Segment Start: MATERIAL FOR THIS TASK
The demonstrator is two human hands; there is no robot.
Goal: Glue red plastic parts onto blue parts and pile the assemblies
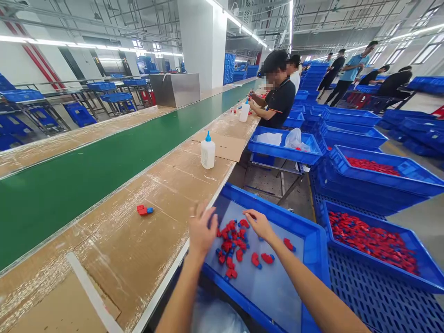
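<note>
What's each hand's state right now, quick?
Left hand: open and spread, motion-blurred, nothing visible in it.
Right hand: partly curled over the tray; cannot tell if it's holding anything.

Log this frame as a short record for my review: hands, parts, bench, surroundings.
Left hand: the left hand, blurred, fingers spread, at the workbench edge
Right hand: the right hand over the blue tray, thumb and fingertips close together; grip unclear
Parts: red-and-blue pieces clustered in the tray, a few scattered; one lone piece on the workbench
Bench: white bottle with blue nozzle, upright
Beyond bench: green conveyor belt
Nearby: co-worker in black shirt, seen farther along the bench
</note>
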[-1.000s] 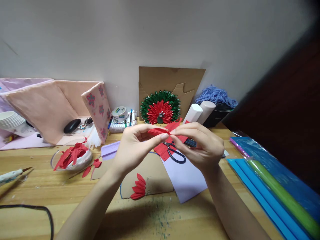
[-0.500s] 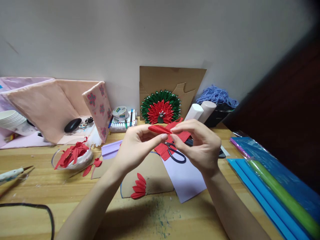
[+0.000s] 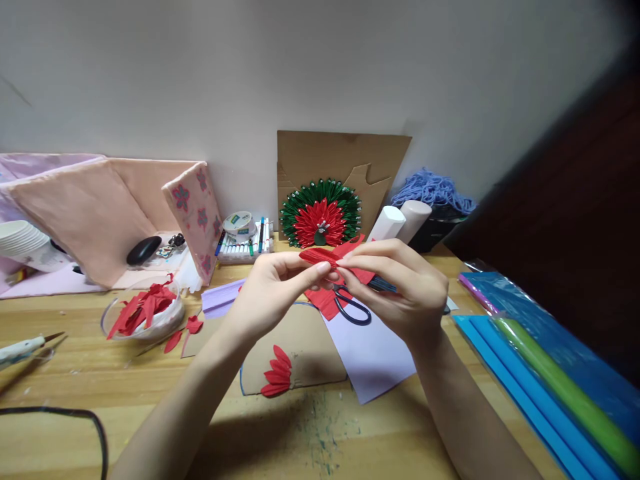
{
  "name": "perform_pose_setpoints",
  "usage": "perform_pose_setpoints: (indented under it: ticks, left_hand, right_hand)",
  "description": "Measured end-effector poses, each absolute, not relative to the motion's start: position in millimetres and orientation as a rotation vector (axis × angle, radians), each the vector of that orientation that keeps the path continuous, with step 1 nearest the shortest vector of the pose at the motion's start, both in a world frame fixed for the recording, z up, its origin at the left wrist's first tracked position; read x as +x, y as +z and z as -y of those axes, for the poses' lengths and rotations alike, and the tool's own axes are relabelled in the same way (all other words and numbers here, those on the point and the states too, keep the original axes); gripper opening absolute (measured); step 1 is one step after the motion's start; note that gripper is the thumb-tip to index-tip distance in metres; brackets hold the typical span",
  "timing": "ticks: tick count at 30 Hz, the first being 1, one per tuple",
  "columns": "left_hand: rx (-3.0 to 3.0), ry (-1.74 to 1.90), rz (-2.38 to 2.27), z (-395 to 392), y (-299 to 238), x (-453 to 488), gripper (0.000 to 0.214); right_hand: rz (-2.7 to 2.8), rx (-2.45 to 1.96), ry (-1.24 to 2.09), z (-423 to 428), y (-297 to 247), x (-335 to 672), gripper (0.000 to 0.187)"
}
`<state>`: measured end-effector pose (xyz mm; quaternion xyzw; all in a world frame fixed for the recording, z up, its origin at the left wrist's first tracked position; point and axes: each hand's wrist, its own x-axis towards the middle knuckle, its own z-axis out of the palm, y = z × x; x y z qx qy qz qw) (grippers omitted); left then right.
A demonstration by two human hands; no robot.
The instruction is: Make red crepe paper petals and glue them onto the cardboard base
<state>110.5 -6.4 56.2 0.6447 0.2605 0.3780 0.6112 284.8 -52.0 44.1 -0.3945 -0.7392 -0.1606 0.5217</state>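
Observation:
Between my two hands, above the table, is a red crepe paper petal. My left hand pinches it along its underside with thumb and fingers. The fingertips of my right hand close on its right end. Beneath lies a piece of cardboard with a blue-edged outline, and several red petals fan out on its lower left. Behind my fingers are a sheet of red crepe paper and black-handled scissors, partly hidden. A lilac paper sheet sits under my right wrist.
A clear bowl of red scraps stands left, near loose petals and a glue gun. A paper peacock on cardboard leans at the wall. Markers stand beside a pink folding box. Blue and green rolls lie right.
My right fingers have shifted slightly left along the petal, pinching nearer its end. The petal has turned a little, and my left hand stays nearly in place.

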Motion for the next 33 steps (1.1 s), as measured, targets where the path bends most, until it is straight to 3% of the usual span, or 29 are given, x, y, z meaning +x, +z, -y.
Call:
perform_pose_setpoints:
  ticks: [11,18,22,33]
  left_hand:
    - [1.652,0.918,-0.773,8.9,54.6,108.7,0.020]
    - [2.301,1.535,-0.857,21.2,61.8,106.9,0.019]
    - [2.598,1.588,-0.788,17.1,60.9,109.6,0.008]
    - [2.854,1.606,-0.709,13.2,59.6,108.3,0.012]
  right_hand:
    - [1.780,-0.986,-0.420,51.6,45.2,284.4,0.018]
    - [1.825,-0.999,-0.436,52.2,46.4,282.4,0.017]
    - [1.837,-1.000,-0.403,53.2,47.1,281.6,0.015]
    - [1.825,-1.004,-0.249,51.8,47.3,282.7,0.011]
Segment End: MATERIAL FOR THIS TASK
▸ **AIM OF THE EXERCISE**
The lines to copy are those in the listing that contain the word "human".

▸ **THE COMPLETED TASK**
The demonstrator is two human hands; there is no robot.
A demonstration by two human hands; no robot.

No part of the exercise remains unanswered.